▶ EXERCISE AIM: When you write out the listing, keep every word as it stands and drop the pictures.

▶ THE DATA:
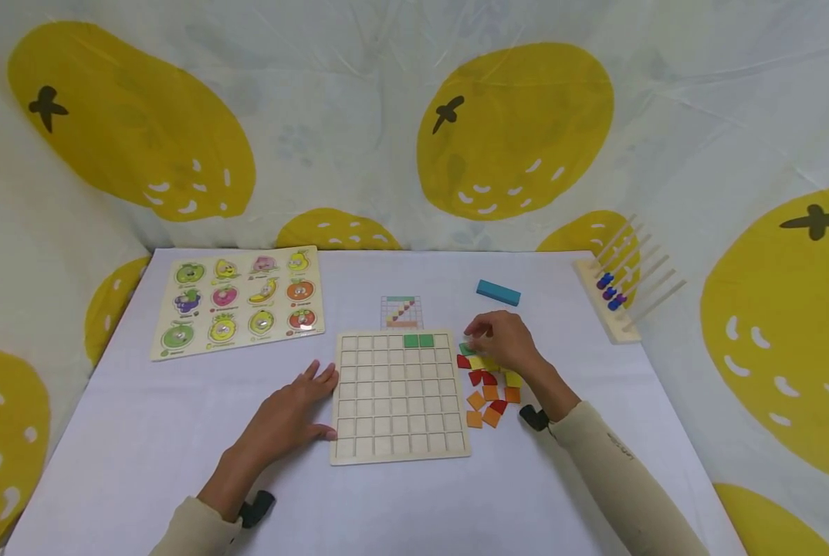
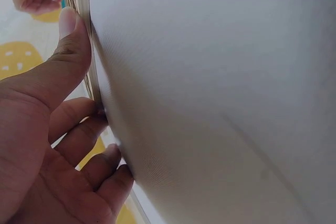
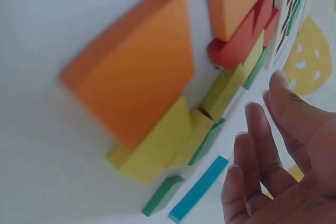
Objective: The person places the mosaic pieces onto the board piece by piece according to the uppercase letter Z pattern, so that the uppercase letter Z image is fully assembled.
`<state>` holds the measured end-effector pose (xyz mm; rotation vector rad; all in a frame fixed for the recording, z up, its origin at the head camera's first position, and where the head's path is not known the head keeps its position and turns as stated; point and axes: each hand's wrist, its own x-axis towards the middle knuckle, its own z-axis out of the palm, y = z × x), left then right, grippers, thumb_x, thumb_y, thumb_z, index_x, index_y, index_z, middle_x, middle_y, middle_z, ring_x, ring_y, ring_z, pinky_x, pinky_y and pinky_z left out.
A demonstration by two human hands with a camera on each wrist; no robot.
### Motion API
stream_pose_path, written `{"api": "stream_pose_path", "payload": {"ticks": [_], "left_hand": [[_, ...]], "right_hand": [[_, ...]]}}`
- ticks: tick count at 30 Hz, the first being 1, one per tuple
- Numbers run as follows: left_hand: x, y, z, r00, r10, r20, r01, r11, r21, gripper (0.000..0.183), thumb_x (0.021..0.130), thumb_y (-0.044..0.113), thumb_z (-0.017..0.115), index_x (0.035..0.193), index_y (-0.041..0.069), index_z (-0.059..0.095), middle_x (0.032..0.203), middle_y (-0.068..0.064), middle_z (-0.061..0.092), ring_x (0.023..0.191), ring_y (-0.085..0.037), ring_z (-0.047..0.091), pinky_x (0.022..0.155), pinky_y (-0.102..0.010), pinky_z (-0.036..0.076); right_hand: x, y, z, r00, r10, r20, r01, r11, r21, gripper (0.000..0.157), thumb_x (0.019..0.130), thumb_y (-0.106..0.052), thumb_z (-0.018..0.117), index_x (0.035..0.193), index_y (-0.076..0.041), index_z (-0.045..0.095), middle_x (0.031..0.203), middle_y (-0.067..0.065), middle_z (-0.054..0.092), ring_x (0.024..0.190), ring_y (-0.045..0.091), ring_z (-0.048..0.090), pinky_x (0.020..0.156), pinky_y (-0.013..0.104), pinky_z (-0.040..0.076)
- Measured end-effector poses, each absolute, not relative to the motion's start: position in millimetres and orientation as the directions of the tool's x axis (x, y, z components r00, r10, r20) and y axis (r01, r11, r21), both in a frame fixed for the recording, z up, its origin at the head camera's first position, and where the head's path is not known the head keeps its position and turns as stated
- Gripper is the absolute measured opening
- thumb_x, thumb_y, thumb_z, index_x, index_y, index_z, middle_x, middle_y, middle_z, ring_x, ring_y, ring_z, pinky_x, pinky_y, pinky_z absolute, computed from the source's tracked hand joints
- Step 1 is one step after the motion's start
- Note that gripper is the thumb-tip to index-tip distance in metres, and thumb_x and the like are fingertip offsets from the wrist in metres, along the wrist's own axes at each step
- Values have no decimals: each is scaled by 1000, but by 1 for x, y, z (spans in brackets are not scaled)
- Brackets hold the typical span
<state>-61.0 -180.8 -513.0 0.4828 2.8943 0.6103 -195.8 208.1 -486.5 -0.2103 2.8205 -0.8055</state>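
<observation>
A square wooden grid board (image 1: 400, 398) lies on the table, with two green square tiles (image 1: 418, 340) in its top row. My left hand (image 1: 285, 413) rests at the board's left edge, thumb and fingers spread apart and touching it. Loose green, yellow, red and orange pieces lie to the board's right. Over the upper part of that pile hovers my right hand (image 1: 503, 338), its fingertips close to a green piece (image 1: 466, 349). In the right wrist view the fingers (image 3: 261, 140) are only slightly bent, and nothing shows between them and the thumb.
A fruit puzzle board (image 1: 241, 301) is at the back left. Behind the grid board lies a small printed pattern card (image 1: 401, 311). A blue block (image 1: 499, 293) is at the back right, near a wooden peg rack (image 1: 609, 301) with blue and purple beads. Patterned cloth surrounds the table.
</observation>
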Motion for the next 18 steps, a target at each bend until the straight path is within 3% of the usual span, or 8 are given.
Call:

▶ RESPONSE BOX:
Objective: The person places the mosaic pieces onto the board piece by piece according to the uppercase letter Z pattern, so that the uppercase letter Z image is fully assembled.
`<state>` holds the measured end-effector pose (xyz mm; rotation vector rad; all in a frame fixed for the recording, z up, its origin at the head camera's first position, and where the head's path is not known the head keeps its position and turns as stated; point and axes: each hand's wrist, its own x-axis towards the middle knuckle, its own z-axis out of the palm, y = z × x), left then right, grippers, thumb_x, thumb_y, thumb_z, index_x, index_y, index_z, middle_x, middle_y, middle_z, ring_x, ring_y, ring_z, pinky_x, pinky_y and pinky_z left out.
A demonstration by two human hands with a camera on each wrist; no robot.
### Motion API
stream_pose_path, written `{"api": "stream_pose_path", "payload": {"ticks": [_], "left_hand": [[_, ...]], "right_hand": [[_, ...]]}}`
- ticks: tick count at 30 Hz, the first being 1, one per tuple
- Numbers run as follows: left_hand: x, y, z, r00, r10, r20, r01, r11, r21, gripper (0.000..0.183), thumb_x (0.021..0.130), thumb_y (-0.044..0.113), thumb_z (-0.017..0.115), index_x (0.035..0.193), index_y (-0.041..0.069), index_z (-0.059..0.095), middle_x (0.032..0.203), middle_y (-0.068..0.064), middle_z (-0.061..0.092), ring_x (0.023..0.191), ring_y (-0.085..0.037), ring_z (-0.047..0.091), pinky_x (0.022..0.155), pinky_y (-0.102..0.010), pinky_z (-0.036..0.076); right_hand: x, y, z, r00, r10, r20, r01, r11, r21, gripper (0.000..0.157), thumb_x (0.019..0.130), thumb_y (-0.106..0.052), thumb_z (-0.018..0.117), index_x (0.035..0.193), index_y (-0.076..0.041), index_z (-0.045..0.095), middle_x (0.031..0.203), middle_y (-0.067..0.065), middle_z (-0.054..0.092), ring_x (0.024..0.190), ring_y (-0.045..0.091), ring_z (-0.048..0.090), pinky_x (0.020..0.156), pinky_y (-0.013..0.104), pinky_z (-0.040..0.076)
- Measured end-effector poses, each absolute, not relative to the motion's start: position in millimetres and orientation as the directions of the tool's x axis (x, y, z components r00, r10, r20) and y axis (r01, r11, r21), both in a frame fixed for the recording, z up, its origin at the head camera's first position, and where the head's path is not known the head keeps its position and turns as stated
- Gripper is the absolute measured opening
- thumb_x, thumb_y, thumb_z, index_x, index_y, index_z, middle_x, middle_y, middle_z, ring_x, ring_y, ring_z, pinky_x, pinky_y, pinky_z absolute, computed from the source's tracked hand joints
- Step 1 is one step after the motion's start
- Note that gripper is the thumb-tip to index-tip distance in metres, and thumb_x and the like are fingertip offsets from the wrist in metres, along the wrist's own axes at each step
- Values have no decimals: each is scaled by 1000, but by 1 for x, y, z (spans in brackets are not scaled)
- Brackets hold the typical span
<state>-61.0 -180.8 -513.0 0.4828 2.8943 0.6103 -195.8 208.1 -486.5 -0.2103 2.8205 -0.8055</state>
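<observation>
A square wooden grid board (image 1: 400, 398) lies on the table, with two green square tiles (image 1: 418, 340) in its top row. My left hand (image 1: 285, 413) rests at the board's left edge, thumb and fingers spread apart and touching it. Loose green, yellow, red and orange pieces lie to the board's right. Over the upper part of that pile hovers my right hand (image 1: 503, 338), its fingertips close to a green piece (image 1: 466, 349). In the right wrist view the fingers (image 3: 261, 140) are only slightly bent, and nothing shows between them and the thumb.
A fruit puzzle board (image 1: 241, 301) is at the back left. Behind the grid board lies a small printed pattern card (image 1: 401, 311). A blue block (image 1: 499, 293) is at the back right, near a wooden peg rack (image 1: 609, 301) with blue and purple beads. Patterned cloth surrounds the table.
</observation>
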Motion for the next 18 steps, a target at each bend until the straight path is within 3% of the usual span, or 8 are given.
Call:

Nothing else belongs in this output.